*Exercise requirements*
Return the records from the first line through the line containing "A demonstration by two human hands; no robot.", and leave out the pictures.

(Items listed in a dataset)
□ □ □

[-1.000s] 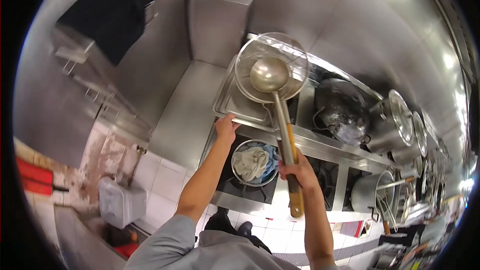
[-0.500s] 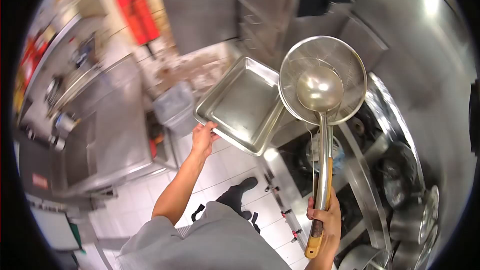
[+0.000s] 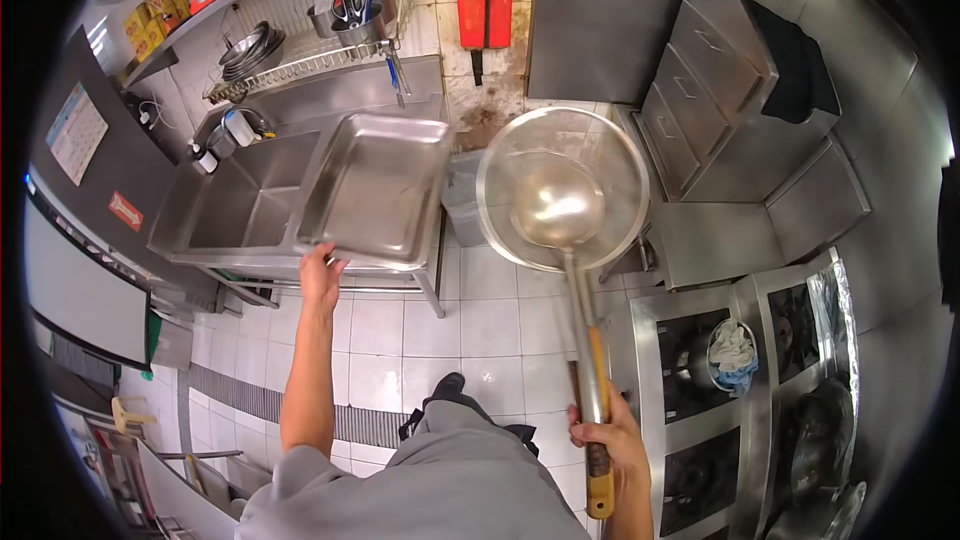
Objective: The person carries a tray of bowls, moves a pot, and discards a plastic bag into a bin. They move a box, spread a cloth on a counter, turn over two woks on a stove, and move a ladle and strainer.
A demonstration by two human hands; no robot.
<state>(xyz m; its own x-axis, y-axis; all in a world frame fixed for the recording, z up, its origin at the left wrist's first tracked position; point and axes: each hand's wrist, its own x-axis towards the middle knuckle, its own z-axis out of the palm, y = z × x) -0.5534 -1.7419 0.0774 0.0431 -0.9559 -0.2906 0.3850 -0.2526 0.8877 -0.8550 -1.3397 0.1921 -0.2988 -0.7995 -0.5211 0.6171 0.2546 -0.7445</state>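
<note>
My left hand [image 3: 320,278] is closed on the near left corner of a rectangular steel pan [image 3: 372,185], its shallow inside facing up. The pan is held in the air and overlaps the sink counter in this view. In my right hand [image 3: 618,430] are the gathered handles of a large round mesh strainer [image 3: 624,178] and a steel ladle [image 3: 558,208]. The ladle's bowl lies over the strainer's mesh, and its long shaft runs back toward me. A yellowish handle end sticks out below my fingers. A thinner, motion-smeared handle runs beside them.
At the left stands a steel sink [image 3: 235,202] under a wire dish rack [image 3: 300,70]. To my right is a stove [image 3: 645,380] bearing a pot with cloths [image 3: 733,355] and a dark wok [image 3: 820,440]. Steel drawers [image 3: 690,90] stand at the back right. White floor tiles [image 3: 490,328] lie ahead.
My view has swung left toward the sink, and the stove now sits lower right. The pan is now over the sink counter in view, apart from the strainer. Both hands keep their holds.
</note>
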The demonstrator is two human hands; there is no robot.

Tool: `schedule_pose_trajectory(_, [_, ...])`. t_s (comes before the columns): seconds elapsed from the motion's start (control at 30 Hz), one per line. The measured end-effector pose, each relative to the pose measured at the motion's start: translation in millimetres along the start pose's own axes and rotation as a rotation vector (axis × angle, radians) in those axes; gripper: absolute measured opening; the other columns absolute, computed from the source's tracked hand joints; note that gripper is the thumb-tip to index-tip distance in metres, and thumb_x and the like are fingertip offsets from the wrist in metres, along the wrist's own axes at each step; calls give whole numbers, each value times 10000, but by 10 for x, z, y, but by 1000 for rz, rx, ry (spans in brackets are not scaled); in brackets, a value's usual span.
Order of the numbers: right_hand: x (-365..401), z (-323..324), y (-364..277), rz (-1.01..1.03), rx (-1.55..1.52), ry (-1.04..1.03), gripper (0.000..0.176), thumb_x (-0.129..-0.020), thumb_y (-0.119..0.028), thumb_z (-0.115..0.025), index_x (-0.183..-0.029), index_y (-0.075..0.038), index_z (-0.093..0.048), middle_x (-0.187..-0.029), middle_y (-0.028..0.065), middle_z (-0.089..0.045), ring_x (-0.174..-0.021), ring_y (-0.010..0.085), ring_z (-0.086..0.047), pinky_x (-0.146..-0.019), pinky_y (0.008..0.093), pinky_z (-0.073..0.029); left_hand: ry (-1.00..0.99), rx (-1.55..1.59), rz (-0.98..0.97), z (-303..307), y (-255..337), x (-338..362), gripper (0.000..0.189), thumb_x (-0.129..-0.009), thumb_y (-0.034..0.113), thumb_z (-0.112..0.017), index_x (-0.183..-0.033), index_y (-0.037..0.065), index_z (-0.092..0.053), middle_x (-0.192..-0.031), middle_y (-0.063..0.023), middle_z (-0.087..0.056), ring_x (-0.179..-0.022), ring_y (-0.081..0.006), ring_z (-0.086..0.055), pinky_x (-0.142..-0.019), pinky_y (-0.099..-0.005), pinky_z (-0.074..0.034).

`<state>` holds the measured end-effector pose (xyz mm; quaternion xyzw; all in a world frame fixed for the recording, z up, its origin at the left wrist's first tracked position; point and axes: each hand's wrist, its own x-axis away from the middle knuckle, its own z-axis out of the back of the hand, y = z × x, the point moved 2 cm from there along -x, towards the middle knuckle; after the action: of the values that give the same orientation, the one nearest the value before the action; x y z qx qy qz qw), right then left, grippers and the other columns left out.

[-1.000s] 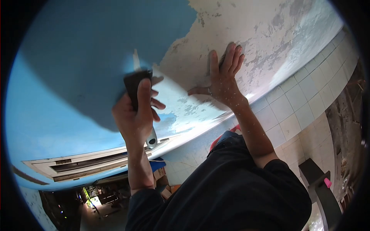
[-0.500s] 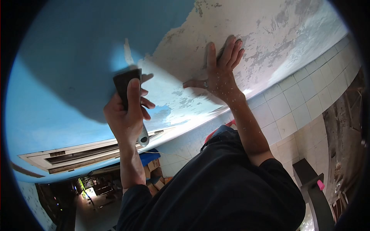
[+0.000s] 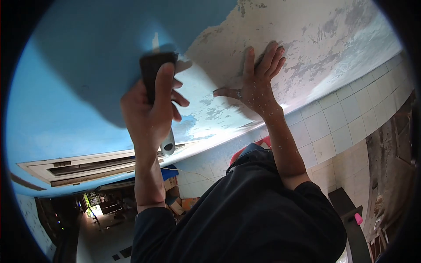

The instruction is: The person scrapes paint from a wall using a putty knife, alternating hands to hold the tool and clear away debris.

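My left hand is closed round a paint scraper. Its wide dark blade points up, with my thumb laid along it, and the end of its grey handle sticks out below my palm. The blade's edge is at the blue painted wall, just under a narrow pale strip; exact contact is hard to make out. My right hand lies flat on the bare, patchy part of the wall, fingers spread and holding nothing. Small pale flakes speckle that hand and forearm.
White tiles run along the right. At lower left are a pale window or door frame, cardboard boxes and a blue object. A dark piece of furniture with a pink item stands at lower right.
My left hand and the scraper have moved up along the wall, closer to the top of the pale strip. My right hand stays flat on the wall; the whole view has shifted slightly.
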<state>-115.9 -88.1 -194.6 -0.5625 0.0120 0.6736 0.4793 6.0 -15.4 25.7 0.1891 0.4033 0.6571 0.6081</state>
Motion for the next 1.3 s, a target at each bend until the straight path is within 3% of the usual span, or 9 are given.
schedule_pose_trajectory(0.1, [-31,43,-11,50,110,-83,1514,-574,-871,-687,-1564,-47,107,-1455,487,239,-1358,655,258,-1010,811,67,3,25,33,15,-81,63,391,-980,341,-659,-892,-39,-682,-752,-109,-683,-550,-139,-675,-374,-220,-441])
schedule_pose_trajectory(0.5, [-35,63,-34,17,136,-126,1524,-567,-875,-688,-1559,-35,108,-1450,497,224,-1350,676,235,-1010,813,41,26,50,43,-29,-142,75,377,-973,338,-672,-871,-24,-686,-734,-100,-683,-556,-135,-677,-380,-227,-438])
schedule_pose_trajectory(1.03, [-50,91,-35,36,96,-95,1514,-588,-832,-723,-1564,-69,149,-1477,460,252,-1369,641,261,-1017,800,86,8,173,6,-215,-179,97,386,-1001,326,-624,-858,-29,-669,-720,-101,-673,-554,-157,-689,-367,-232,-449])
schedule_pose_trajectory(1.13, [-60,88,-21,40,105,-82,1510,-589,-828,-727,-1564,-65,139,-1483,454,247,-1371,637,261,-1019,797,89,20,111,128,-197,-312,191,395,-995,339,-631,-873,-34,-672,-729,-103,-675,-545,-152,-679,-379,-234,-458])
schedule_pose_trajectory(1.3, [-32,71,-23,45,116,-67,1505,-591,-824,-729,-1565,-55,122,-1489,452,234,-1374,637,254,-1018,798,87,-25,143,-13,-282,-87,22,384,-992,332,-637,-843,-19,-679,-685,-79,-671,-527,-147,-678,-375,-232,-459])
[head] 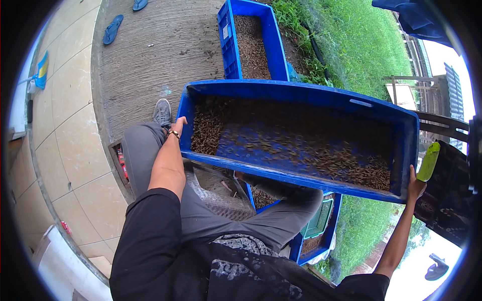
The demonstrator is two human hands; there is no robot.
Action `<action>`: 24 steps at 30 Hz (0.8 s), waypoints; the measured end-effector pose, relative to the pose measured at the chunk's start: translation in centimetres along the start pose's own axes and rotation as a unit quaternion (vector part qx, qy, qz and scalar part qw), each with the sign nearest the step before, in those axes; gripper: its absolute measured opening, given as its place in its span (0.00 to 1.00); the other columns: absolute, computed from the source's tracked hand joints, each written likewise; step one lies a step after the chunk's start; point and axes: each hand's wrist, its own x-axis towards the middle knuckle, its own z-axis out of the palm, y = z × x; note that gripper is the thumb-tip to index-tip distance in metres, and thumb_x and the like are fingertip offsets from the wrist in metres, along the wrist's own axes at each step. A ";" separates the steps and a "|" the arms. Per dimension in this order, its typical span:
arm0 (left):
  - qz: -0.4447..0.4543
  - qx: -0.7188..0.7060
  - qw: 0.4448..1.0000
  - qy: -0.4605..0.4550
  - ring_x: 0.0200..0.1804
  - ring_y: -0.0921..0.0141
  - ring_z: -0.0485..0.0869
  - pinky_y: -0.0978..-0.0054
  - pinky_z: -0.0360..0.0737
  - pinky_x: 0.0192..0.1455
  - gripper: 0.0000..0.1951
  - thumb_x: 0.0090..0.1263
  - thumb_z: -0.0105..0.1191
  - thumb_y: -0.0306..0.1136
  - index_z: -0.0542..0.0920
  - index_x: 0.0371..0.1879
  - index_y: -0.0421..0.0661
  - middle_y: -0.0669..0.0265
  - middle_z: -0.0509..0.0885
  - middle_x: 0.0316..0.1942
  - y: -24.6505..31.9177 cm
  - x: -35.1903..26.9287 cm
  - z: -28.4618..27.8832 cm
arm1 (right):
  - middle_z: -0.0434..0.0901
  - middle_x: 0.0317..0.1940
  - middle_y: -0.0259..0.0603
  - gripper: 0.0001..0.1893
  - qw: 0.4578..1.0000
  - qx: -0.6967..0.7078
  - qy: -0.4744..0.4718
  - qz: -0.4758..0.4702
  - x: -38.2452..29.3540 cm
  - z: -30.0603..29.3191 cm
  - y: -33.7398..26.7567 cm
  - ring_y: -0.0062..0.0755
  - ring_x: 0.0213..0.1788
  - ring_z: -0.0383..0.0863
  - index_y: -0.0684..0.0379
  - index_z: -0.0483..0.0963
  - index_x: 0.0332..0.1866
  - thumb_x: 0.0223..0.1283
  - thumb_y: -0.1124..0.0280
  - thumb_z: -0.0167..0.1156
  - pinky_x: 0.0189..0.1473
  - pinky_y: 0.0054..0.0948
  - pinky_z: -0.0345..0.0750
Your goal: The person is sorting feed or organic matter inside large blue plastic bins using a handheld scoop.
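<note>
A long blue plastic bin (301, 86) is held up in front of me, tilted, its open top facing me. My left hand (178, 126), with a bracelet at the wrist, grips its left end wall. At the right end wall is my right hand (415, 186), fingers on the outer side. Small brown larva-like pieces (207, 131) are heaped at the bin's left end. More of them (339, 161), blurred, spread over the floor to the lower right corner. A yellow-green object (428, 161) shows just beyond my right hand; whether I touch it cannot be told.
Another blue bin (280, 45) with similar brown contents stands on the ridged concrete (150, 60). Beside my leg, a further blue bin (331, 240) holds a green plastic basket (319, 218). Blue flip-flops (113, 29) lie near the tiled ledge (75, 150). Grass (361, 41) borders the right.
</note>
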 end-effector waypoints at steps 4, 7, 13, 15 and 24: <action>-0.015 -0.008 1.000 -0.005 0.66 0.53 0.70 0.60 0.67 0.67 0.46 0.38 0.56 0.55 0.76 0.61 0.38 0.45 0.71 0.66 -1.2 1.2 -0.8 | 0.76 0.18 0.49 0.30 0.994 0.059 0.077 -0.048 -0.4 -0.6 -2.3 0.53 0.21 0.75 0.64 0.73 0.26 0.53 0.41 0.68 0.28 0.47 0.70; -0.042 -0.016 0.997 -0.064 0.65 0.53 0.71 0.60 0.67 0.66 0.45 0.37 0.57 0.55 0.78 0.59 0.38 0.45 0.71 0.66 -2.6 3.9 -0.1 | 0.75 0.17 0.48 0.29 0.996 0.063 0.050 -0.036 0.1 -1.0 -2.6 0.51 0.20 0.74 0.64 0.73 0.26 0.54 0.42 0.67 0.27 0.46 0.69; -0.052 -0.070 0.993 -0.084 0.60 0.56 0.76 0.65 0.70 0.63 0.42 0.35 0.60 0.55 0.83 0.51 0.37 0.47 0.78 0.60 -8.2 9.8 -0.8 | 0.69 0.13 0.44 0.28 0.986 0.081 0.099 -0.112 2.1 0.1 -6.5 0.44 0.16 0.67 0.63 0.71 0.22 0.55 0.45 0.68 0.24 0.44 0.66; -0.054 -0.005 0.996 -0.068 0.61 0.56 0.75 0.63 0.70 0.63 0.43 0.35 0.60 0.55 0.81 0.53 0.36 0.46 0.77 0.60 -8.3 10.4 1.9 | 0.67 0.13 0.44 0.28 0.982 0.070 0.113 -0.131 2.1 -0.7 -7.0 0.46 0.15 0.66 0.64 0.70 0.21 0.54 0.47 0.70 0.24 0.45 0.65; -0.081 -0.106 0.976 -0.174 0.52 0.60 0.75 0.66 0.70 0.59 0.33 0.43 0.58 0.55 0.81 0.47 0.44 0.57 0.79 0.49 -13.0 17.7 4.6 | 0.78 0.27 0.49 0.24 0.980 0.080 0.114 -0.143 3.6 -1.4 -10.6 0.53 0.27 0.77 0.62 0.76 0.36 0.49 0.51 0.74 0.32 0.45 0.73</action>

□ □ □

*Response below*
[-1.000s] 
[-0.500s] 
[+0.000s] 
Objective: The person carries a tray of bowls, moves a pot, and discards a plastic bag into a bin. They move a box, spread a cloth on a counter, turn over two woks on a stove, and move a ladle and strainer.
A demonstration by two human hands; no robot.

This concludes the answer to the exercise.